→ Required action: Pictures must be kept out of the copy. Every entry is to be duplicated exactly.

Excerpts from a dataset:
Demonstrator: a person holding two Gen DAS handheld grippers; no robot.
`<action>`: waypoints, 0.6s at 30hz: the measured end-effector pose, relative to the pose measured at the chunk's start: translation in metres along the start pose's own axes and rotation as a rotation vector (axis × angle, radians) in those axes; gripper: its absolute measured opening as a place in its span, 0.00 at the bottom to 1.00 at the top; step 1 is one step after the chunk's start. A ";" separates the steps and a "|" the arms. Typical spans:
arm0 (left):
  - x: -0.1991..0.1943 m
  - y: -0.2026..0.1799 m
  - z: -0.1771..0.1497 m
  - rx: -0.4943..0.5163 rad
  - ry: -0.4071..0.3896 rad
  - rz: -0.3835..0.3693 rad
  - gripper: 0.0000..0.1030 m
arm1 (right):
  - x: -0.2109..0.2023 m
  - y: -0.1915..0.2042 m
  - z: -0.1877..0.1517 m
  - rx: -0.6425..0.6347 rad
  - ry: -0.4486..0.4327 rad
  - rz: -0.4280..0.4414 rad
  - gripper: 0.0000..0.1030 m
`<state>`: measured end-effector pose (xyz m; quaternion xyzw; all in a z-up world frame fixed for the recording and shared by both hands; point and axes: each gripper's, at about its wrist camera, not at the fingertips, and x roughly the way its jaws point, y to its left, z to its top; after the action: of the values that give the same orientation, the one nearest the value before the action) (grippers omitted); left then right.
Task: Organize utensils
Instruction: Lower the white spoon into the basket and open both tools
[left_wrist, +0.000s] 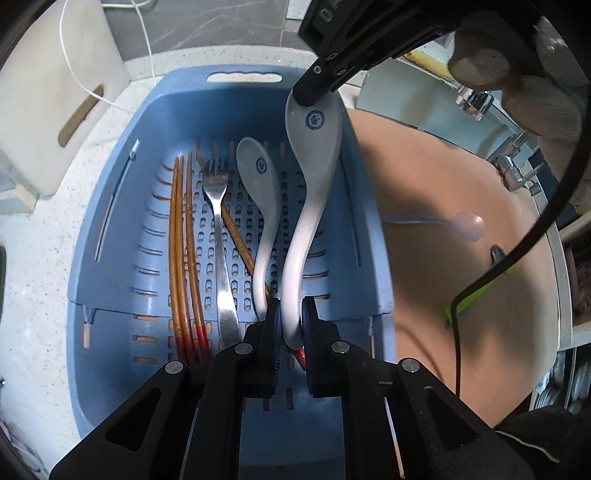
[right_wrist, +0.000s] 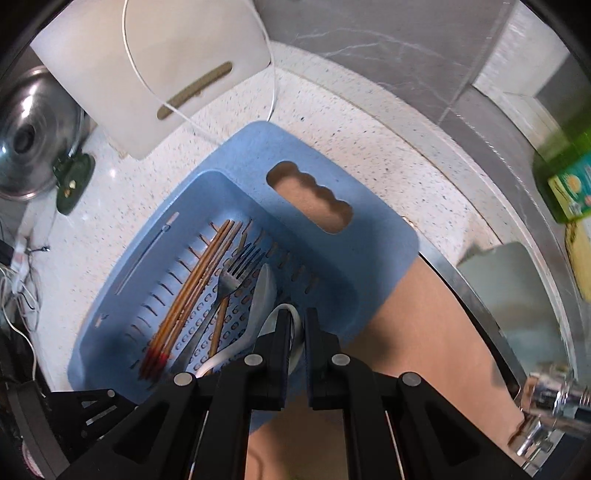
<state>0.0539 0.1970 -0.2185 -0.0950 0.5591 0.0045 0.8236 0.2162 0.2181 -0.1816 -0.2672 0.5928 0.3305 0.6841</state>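
A white ceramic spoon (left_wrist: 314, 155) hangs over the blue slotted basket (left_wrist: 110, 221), held at both ends. My left gripper (left_wrist: 291, 325) is shut on the tip of its handle. My right gripper (left_wrist: 312, 94) comes down from above and is shut on the rim of its bowl. In the right wrist view only that white rim (right_wrist: 275, 317) shows at the right gripper (right_wrist: 297, 328). On the basket's (right_wrist: 369, 236) floor lie red-tipped chopsticks (left_wrist: 177, 240) (right_wrist: 195, 284), a steel fork (left_wrist: 219, 229) (right_wrist: 231, 277) and a second white spoon (left_wrist: 258, 173) (right_wrist: 264, 291).
The basket stands on a speckled counter beside a tan basin (left_wrist: 443, 177) (right_wrist: 424, 332), where a blurred pale spoon-like thing (left_wrist: 465, 223) lies. A white cutting board (left_wrist: 55, 92) (right_wrist: 147, 62) leans behind. A faucet (left_wrist: 513, 173), a green bottle (right_wrist: 569, 177) and a steel lid (right_wrist: 29, 136) stand around.
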 end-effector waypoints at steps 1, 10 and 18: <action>0.001 0.002 -0.001 -0.003 0.003 0.000 0.10 | 0.004 0.001 0.002 -0.007 0.008 -0.005 0.06; 0.007 0.002 0.001 0.004 0.021 0.008 0.11 | 0.026 0.010 0.011 -0.057 0.060 -0.066 0.06; 0.016 0.000 0.005 0.006 0.041 0.003 0.11 | 0.042 0.010 0.012 -0.056 0.084 -0.079 0.06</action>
<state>0.0649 0.1959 -0.2313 -0.0918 0.5762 0.0021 0.8122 0.2196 0.2396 -0.2209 -0.3230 0.6005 0.3082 0.6634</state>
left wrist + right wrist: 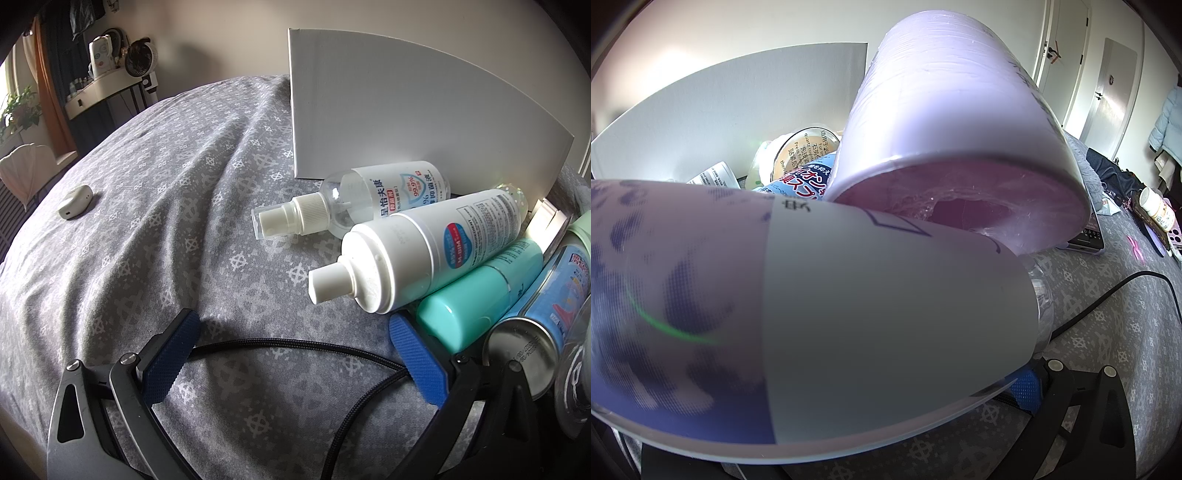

→ Answer:
Demonstrator: a person holding two Gen DAS handheld grippers; no robot.
`<action>`: waypoints, 0.6s at 30hz: the measured end-effector pose, relative to the pose measured at the chunk's start: translation in metres along the start pose's own axes and rotation as a rotation vector (axis × angle, radians) in those axes; gripper: its absolute measured opening as a place in its span, 0.00 at the bottom to 1.00 at the top; step 1 is one step after the chunk's start. A ";" separates the steps and a "|" the arms. Typical spans:
arm0 (left):
  - x: -0.1991..0.1943 m
  - y: -0.2026..0.1799 m
  - z: -0.1771..0.1497 m
  - rx: -0.4943..0.5163 rad
  - ry: -0.4071..0.3896 rad
  - rz: -0.3835..0.3693 rad
  - gripper: 0.0000..0.1030 m
arm1 (right):
  - x: -0.2109..0.2023 m
  - y: -0.1915..0.2042 m
  - z: -0.1877..0.1517 m
  - rx: -0.6425..0.6347 rad
  - ry: -0.4486..0.4327 rad
  - rz: -0.4280..0.4414 rad
  - gripper: 0.0000..0.1030 m
`<state>`: measured end-effector pose (xyz m; quaternion xyzw; all in a z-up world frame fixed for the recording and shared by both hands; point and axes: each gripper's, at about its wrist camera, not at the fingertips, and x roughly the way its jaws point, y to its left, z to its top; after the action: of the values that give the same orientation, the one nearest the value before the action) (grippers omitted); left then right.
Task: Organize utensils
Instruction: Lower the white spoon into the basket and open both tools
[left_wrist, +0.000s] 
[right_wrist, +0.000s] 
<state>0.0539 0.1970 -0.2185 -0.0950 0.5591 0.0045 0.8236 0.2162 0.2181 -0.1816 -0.2672 0.5928 0.3305 0.6841</state>
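A white ceramic spoon (left_wrist: 314, 155) hangs over the blue slotted basket (left_wrist: 110, 221), held at both ends. My left gripper (left_wrist: 291, 325) is shut on the tip of its handle. My right gripper (left_wrist: 312, 94) comes down from above and is shut on the rim of its bowl. In the right wrist view only that white rim (right_wrist: 275, 317) shows at the right gripper (right_wrist: 297, 328). On the basket's (right_wrist: 369, 236) floor lie red-tipped chopsticks (left_wrist: 177, 240) (right_wrist: 195, 284), a steel fork (left_wrist: 219, 229) (right_wrist: 231, 277) and a second white spoon (left_wrist: 258, 173) (right_wrist: 264, 291).
The basket stands on a speckled counter beside a tan basin (left_wrist: 443, 177) (right_wrist: 424, 332), where a blurred pale spoon-like thing (left_wrist: 465, 223) lies. A white cutting board (left_wrist: 55, 92) (right_wrist: 147, 62) leans behind. A faucet (left_wrist: 513, 173), a green bottle (right_wrist: 569, 177) and a steel lid (right_wrist: 29, 136) stand around.
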 end-effector waypoints at steps 1, 10 and 18: <action>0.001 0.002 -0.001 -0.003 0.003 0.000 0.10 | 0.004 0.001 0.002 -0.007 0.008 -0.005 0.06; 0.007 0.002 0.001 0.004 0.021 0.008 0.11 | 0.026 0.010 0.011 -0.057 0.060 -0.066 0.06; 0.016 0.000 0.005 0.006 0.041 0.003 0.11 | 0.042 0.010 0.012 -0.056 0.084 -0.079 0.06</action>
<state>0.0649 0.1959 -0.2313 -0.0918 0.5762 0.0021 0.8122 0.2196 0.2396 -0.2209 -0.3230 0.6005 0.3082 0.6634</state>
left wrist + right wrist: 

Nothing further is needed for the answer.